• What is required:
Please reproduce the lines of the records below from the one holding "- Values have" through the one holding "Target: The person", inclusive, skipping all pictures.

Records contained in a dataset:
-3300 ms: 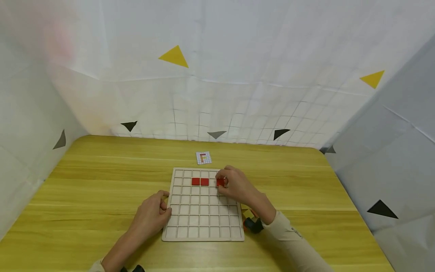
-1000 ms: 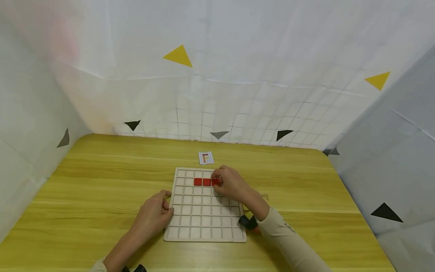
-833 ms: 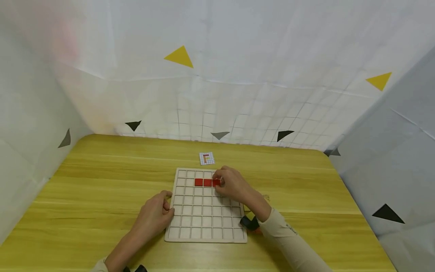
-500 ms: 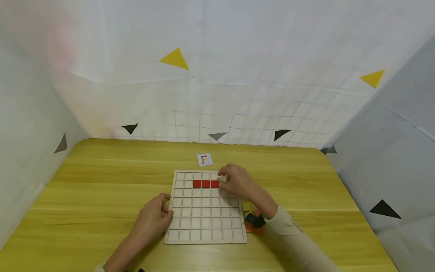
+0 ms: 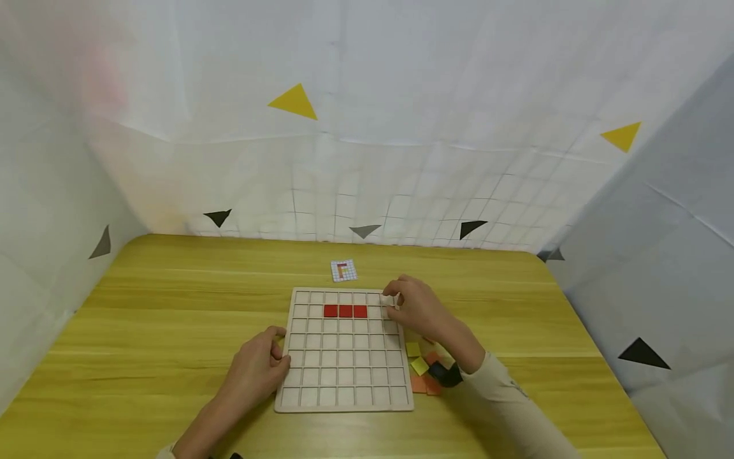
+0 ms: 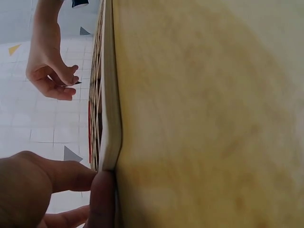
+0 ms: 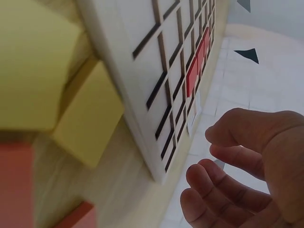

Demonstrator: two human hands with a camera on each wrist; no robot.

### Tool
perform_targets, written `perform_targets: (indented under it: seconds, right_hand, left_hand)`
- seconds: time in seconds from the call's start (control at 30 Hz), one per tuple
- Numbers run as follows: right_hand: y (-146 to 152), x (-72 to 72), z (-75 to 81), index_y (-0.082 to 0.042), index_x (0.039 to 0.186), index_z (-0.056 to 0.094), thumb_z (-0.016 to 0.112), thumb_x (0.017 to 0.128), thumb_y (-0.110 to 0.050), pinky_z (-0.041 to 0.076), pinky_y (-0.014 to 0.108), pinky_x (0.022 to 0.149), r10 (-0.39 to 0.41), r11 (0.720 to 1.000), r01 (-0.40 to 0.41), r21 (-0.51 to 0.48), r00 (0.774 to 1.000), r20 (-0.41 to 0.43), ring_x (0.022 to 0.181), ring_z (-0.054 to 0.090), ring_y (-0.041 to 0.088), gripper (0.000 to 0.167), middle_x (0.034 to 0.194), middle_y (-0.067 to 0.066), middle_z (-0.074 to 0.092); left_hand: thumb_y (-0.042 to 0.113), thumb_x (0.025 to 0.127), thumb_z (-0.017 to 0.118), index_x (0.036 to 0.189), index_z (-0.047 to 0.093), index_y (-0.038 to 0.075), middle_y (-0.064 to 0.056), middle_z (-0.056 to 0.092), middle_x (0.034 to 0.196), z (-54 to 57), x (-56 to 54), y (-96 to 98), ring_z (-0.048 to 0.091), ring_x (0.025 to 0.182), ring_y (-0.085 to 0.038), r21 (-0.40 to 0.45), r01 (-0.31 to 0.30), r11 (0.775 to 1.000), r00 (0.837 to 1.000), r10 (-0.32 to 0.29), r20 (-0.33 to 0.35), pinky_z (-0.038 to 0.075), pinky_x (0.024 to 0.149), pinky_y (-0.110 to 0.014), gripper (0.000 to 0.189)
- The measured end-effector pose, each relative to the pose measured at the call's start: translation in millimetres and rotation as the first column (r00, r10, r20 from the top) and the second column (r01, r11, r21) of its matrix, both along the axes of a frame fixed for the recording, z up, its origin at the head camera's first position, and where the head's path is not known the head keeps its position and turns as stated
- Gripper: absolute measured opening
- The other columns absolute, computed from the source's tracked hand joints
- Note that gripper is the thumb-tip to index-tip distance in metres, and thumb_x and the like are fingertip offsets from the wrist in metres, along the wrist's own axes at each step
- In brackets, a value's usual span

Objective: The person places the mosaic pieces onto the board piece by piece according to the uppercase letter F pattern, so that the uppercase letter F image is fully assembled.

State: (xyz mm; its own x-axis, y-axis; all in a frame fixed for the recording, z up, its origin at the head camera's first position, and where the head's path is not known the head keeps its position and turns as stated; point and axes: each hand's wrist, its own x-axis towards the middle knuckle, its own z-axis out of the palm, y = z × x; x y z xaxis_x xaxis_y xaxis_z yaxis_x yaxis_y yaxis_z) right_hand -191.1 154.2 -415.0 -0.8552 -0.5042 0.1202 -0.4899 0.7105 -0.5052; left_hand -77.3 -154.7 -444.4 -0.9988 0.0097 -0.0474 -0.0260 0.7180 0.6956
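Observation:
A pale wooden grid board (image 5: 336,377) lies flat on the table. Three red square tiles (image 5: 345,311) sit side by side in its second row from the far edge. My left hand (image 5: 255,363) rests against the board's left side; in the left wrist view its fingertips (image 6: 102,190) touch the edge, fingers loosely bent. Above the far right corner of the board hovers my right hand (image 5: 421,309), thumb and fingers apart and nothing between them. The right wrist view also shows that hand (image 7: 237,175) holding nothing.
Several loose tiles lie just right of the board, among them a yellow tile (image 5: 413,349) and an orange tile (image 5: 418,384), partly hidden by the right wrist. A small pattern card (image 5: 344,270) lies beyond the board. White sheeting (image 5: 367,178) encloses the wooden table (image 5: 172,287).
My right hand slid the third red tile left beside the other two, let go of it and moved off to the right. My left hand stayed at the board's edge.

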Motion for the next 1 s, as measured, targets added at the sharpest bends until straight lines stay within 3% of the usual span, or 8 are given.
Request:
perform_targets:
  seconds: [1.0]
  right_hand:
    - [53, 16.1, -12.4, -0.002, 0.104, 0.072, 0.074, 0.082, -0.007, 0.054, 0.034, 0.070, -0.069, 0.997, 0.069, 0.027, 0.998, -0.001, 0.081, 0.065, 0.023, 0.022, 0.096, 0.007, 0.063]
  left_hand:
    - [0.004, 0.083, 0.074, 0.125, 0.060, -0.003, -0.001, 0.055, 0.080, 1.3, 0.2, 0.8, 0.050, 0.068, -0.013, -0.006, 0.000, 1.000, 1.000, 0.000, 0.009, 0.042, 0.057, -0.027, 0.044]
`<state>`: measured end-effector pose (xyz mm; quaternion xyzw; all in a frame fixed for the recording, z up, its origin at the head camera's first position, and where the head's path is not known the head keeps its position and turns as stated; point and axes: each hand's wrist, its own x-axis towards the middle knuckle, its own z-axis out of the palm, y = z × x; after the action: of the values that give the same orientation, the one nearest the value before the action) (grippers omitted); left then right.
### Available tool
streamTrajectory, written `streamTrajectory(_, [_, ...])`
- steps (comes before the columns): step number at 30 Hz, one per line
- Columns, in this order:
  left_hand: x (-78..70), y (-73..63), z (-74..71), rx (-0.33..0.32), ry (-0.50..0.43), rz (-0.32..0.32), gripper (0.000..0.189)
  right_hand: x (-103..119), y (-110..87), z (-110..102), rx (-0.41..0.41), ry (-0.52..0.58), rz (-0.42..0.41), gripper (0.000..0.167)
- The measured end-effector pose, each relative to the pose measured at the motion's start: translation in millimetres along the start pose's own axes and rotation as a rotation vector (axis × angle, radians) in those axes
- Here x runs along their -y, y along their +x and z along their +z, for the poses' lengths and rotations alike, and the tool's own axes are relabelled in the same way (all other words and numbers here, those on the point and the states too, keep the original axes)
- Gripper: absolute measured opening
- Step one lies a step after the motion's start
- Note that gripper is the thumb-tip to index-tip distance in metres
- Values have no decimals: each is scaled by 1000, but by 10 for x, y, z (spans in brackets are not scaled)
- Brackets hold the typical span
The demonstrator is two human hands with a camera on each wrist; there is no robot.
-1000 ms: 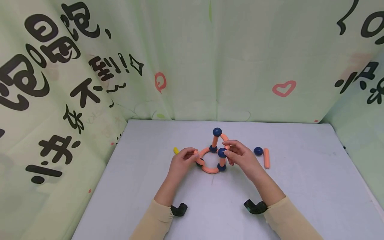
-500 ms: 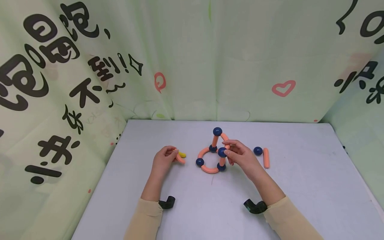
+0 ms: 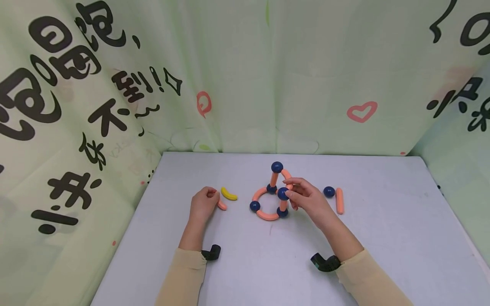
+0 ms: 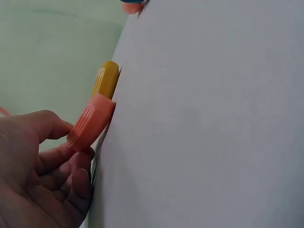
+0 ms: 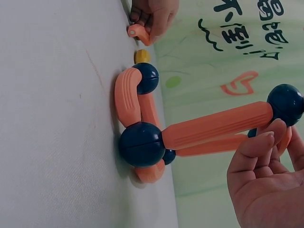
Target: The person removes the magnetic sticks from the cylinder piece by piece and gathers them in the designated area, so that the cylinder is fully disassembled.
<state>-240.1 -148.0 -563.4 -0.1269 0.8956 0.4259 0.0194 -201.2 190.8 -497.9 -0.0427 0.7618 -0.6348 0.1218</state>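
Observation:
In the head view, a frame of orange rods and navy balls stands mid-table: a ring of curved rods (image 3: 267,216) below, two straight rods (image 3: 274,180) rising from it, and a ball (image 3: 277,167) on top. My right hand (image 3: 307,197) pinches the frame at its upper near ball (image 5: 285,104), beside the upper curved rod. To the left, my left hand (image 3: 204,205) pinches a loose curved orange rod (image 4: 92,121) between thumb and fingers, low at the tabletop. Just past this rod lies a curved yellow rod (image 3: 229,194).
Right of the frame, a loose navy ball (image 3: 329,192) and a straight orange rod (image 3: 340,201) lie side by side on the white table (image 3: 390,238). A printed pale green curtain (image 3: 245,76) hangs behind the table's back edge.
My left hand has moved left, away from the ring, taking a curved orange rod with it and lowering it near the yellow one. My right hand keeps its hold on the frame.

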Motion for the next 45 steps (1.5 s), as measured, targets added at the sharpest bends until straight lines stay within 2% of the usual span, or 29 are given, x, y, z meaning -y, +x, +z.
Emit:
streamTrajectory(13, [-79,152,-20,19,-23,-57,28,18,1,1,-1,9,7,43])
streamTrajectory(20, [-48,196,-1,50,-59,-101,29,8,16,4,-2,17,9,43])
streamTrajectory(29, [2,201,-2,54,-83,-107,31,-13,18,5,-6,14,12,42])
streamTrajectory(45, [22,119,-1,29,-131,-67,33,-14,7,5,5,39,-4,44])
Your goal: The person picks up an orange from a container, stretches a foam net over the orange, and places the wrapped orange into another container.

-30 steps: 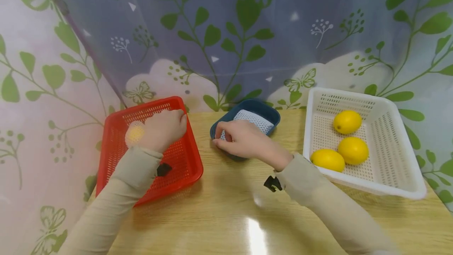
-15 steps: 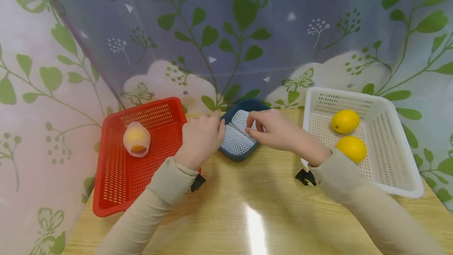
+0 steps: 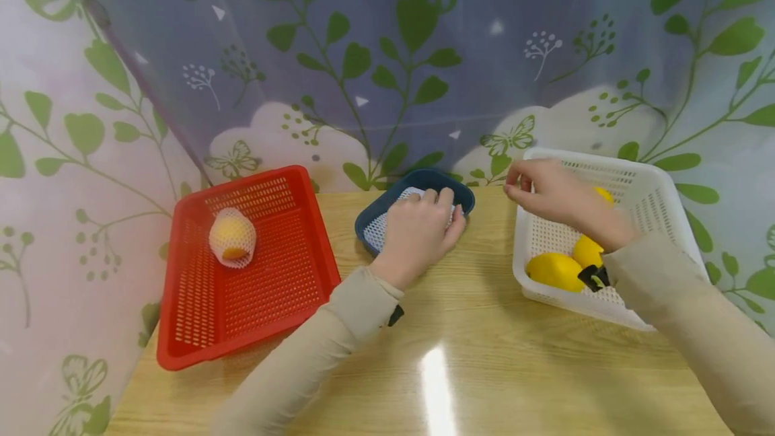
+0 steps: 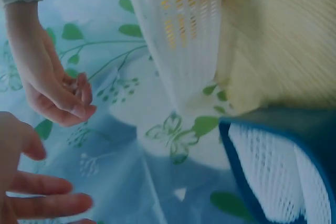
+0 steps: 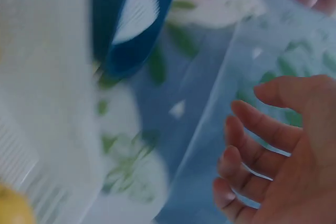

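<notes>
The left hand [image 3: 420, 231] is hovering over the tray [image 3: 431, 179] of nets [image 3: 377, 229], the right hand [image 3: 547, 190] over the basket [image 3: 660, 214] (lemons [image 3: 554, 272] lying inside), both with fingers relaxing loosely.

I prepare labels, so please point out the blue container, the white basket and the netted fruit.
Blue container [image 3: 426, 179], head view: far wall.
White basket [image 3: 658, 210], head view: right wall.
Netted fruit [image 3: 233, 233], head view: middle.

You see your left grip [image 4: 29, 183] at eight o'clock, right grip [image 4: 52, 90] at nine, basket [image 4: 181, 22] at twelve, desk [image 4: 283, 30] at two, tray [image 4: 315, 129] holding net [image 4: 270, 169] at four.
</notes>
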`<state>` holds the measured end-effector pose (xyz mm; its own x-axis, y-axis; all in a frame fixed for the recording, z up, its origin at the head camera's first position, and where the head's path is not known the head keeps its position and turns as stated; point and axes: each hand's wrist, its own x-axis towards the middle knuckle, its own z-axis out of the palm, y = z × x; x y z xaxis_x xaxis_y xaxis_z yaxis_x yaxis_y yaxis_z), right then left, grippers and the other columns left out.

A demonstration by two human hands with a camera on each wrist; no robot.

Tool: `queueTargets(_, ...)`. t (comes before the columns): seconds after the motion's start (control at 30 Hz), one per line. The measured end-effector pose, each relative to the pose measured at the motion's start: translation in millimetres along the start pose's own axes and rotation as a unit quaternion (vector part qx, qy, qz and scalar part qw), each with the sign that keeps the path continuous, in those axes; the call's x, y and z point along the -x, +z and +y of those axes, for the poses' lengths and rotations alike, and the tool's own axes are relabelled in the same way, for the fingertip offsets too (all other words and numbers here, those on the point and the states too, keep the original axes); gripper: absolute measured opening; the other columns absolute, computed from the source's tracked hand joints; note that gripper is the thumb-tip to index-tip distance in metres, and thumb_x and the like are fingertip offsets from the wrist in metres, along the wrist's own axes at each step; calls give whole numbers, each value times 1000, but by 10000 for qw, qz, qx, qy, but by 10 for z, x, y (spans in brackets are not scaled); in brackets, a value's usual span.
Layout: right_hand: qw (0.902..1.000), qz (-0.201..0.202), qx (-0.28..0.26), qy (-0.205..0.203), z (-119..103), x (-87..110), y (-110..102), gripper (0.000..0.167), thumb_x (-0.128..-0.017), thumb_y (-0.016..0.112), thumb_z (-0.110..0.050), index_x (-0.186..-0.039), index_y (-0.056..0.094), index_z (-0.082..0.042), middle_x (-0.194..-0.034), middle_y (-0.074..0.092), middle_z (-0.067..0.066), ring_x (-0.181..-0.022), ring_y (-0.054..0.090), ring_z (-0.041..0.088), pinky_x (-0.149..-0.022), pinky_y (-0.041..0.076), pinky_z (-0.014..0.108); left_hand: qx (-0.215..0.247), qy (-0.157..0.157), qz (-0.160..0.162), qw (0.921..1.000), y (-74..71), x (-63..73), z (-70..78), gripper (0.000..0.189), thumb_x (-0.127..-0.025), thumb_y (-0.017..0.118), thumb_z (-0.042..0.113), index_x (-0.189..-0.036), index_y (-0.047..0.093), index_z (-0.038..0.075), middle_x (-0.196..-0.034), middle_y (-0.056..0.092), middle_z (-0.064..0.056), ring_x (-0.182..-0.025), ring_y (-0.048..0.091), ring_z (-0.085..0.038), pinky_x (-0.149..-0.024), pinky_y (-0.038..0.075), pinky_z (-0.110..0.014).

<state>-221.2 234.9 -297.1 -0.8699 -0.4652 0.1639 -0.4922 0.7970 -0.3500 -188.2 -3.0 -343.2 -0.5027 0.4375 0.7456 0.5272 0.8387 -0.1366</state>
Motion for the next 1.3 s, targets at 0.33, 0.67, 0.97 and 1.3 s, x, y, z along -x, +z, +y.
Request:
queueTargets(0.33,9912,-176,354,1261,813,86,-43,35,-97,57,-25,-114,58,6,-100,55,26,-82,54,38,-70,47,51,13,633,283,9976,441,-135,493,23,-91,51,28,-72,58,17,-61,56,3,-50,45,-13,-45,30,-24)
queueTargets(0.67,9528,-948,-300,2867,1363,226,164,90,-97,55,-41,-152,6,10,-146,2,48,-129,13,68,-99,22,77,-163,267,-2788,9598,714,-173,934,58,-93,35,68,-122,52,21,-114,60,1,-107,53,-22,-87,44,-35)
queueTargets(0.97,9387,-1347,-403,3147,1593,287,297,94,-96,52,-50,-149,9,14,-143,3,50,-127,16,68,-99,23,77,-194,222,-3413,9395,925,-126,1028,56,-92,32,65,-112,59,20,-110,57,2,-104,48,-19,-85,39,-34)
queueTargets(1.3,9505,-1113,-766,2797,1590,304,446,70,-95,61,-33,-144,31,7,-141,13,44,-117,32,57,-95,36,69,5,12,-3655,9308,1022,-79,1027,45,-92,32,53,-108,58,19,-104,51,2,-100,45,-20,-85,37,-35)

• Solution to the problem:
- Values have no decimals: each is scaled by 1000, but by 10 for x, y, z (spans in brackets are not scaled)
- Brackets hold the typical span
The demonstrator is two human hands with a camera on each wrist; there is no robot.
-1000 ms: 
-500 ms: 
+0 ms: 
+0 ms: 
+0 ms: 
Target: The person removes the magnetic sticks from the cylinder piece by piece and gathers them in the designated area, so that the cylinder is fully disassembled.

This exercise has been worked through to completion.